Data segment
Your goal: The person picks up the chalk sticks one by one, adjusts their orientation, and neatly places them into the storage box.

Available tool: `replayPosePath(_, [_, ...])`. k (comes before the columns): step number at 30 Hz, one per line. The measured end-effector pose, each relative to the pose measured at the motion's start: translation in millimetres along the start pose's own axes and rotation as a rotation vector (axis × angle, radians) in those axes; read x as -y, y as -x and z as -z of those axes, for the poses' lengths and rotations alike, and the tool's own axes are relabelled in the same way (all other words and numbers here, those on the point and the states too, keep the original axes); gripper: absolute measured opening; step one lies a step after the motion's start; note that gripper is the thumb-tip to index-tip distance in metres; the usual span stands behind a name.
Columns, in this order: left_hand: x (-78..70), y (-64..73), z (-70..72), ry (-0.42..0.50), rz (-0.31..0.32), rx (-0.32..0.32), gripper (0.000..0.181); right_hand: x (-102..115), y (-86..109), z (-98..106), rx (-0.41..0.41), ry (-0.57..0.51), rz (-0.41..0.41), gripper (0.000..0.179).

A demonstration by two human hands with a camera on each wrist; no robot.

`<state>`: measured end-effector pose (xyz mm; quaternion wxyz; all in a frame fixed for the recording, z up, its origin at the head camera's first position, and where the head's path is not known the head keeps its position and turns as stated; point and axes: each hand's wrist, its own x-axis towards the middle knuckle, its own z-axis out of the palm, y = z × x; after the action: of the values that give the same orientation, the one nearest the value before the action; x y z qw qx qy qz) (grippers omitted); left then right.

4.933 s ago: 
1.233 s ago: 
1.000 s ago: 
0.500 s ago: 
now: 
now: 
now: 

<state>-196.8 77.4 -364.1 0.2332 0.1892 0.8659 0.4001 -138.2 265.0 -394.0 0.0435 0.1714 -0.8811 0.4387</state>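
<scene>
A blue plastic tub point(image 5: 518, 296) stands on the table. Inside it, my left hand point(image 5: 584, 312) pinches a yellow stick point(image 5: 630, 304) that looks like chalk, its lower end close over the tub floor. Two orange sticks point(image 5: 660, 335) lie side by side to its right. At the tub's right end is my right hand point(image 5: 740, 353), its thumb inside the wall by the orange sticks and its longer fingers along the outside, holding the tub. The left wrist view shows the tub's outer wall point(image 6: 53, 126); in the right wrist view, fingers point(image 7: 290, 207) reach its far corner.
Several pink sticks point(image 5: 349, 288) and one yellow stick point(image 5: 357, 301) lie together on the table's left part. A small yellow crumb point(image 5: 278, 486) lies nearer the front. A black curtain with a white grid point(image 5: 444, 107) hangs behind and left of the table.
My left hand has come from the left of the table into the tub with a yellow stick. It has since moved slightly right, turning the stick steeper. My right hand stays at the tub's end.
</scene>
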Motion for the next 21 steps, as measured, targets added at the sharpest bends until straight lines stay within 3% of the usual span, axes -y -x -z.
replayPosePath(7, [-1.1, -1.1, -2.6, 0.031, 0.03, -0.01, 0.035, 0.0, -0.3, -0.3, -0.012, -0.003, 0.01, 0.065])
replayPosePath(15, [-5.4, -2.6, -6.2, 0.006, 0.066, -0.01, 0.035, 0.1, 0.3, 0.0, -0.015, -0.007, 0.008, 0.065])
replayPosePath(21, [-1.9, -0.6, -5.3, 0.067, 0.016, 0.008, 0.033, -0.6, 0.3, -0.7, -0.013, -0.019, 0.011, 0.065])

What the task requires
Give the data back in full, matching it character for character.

Result
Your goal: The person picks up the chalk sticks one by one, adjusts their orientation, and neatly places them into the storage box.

Available tool: `replayPosePath(_, [_, ...])`. k (comes before the columns): step number at 30 Hz, one per line. The measured end-effector pose, each relative to the pose measured at the motion's start: translation in millimetres along the start pose's own axes and rotation as a rotation vector (axis × angle, radians) in those axes; read x as -y, y as -x and z as -z of those axes, for the poses' lengths and rotations alike, and the tool's own axes are relabelled in the same way (all other words and numbers here, those on the point and the states too, keep the original axes); gripper: absolute measured opening; step one lies a step after the motion's start; note that gripper is the thumb-tip to index-tip distance in metres; the usual span stands behind a name.
Columns, in this order: left_hand: x (-78..70), y (-64..73), z (-70..72), ry (-0.42..0.50), rz (-0.31..0.32), rx (-0.32..0.32), gripper (0.000..0.181); right_hand: x (-102..115), y (-86..109), z (-98..106), rx (-0.41..0.41), ry (-0.57..0.51), rz (-0.41..0.41), gripper (0.000..0.179).

A demonstration by two human hands with a camera on each wrist; no robot.

`<state>`: measured end-effector pose (xyz mm; quaternion wxyz; all in a frame fixed for the recording, z up, its origin at the head camera's first position, and where the head's path is not known the head keeps its position and turns as stated; point and axes: each hand's wrist, its own x-axis towards the middle knuckle, its own z-axis out of the palm, y = z × x; after the action: of the values that give the same orientation, the one nearest the value before the action; x y z qw qx qy qz) (grippers omitted); left then right.

4.933 s ago: 
1.233 s ago: 
1.000 s ago: 
0.500 s ago: 
now: 
now: 
now: 

<state>-196.8 77.4 -364.1 0.2332 0.1892 0.8659 0.4001 -138.2 265.0 -394.0 0.0435 0.1714 -0.8811 0.4387</state>
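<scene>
A blue plastic tub point(image 5: 518, 296) stands on the table. Inside it, my left hand point(image 5: 584, 312) pinches a yellow stick point(image 5: 630, 304) that looks like chalk, its lower end close over the tub floor. Two orange sticks point(image 5: 660, 335) lie side by side to its right. At the tub's right end is my right hand point(image 5: 740, 353), its thumb inside the wall by the orange sticks and its longer fingers along the outside, holding the tub. The left wrist view shows the tub's outer wall point(image 6: 53, 126); in the right wrist view, fingers point(image 7: 290, 207) reach its far corner.
Several pink sticks point(image 5: 349, 288) and one yellow stick point(image 5: 357, 301) lie together on the table's left part. A small yellow crumb point(image 5: 278, 486) lies nearer the front. A black curtain with a white grid point(image 5: 444, 107) hangs behind and left of the table.
My left hand has come from the left of the table into the tub with a yellow stick. It has since moved slightly right, turning the stick steeper. My right hand stays at the tub's end.
</scene>
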Motion for the next 21 steps, as measured, targets added at the sharpest bends until straight lines stay within 3% of the usual span, axes -y -x -z.
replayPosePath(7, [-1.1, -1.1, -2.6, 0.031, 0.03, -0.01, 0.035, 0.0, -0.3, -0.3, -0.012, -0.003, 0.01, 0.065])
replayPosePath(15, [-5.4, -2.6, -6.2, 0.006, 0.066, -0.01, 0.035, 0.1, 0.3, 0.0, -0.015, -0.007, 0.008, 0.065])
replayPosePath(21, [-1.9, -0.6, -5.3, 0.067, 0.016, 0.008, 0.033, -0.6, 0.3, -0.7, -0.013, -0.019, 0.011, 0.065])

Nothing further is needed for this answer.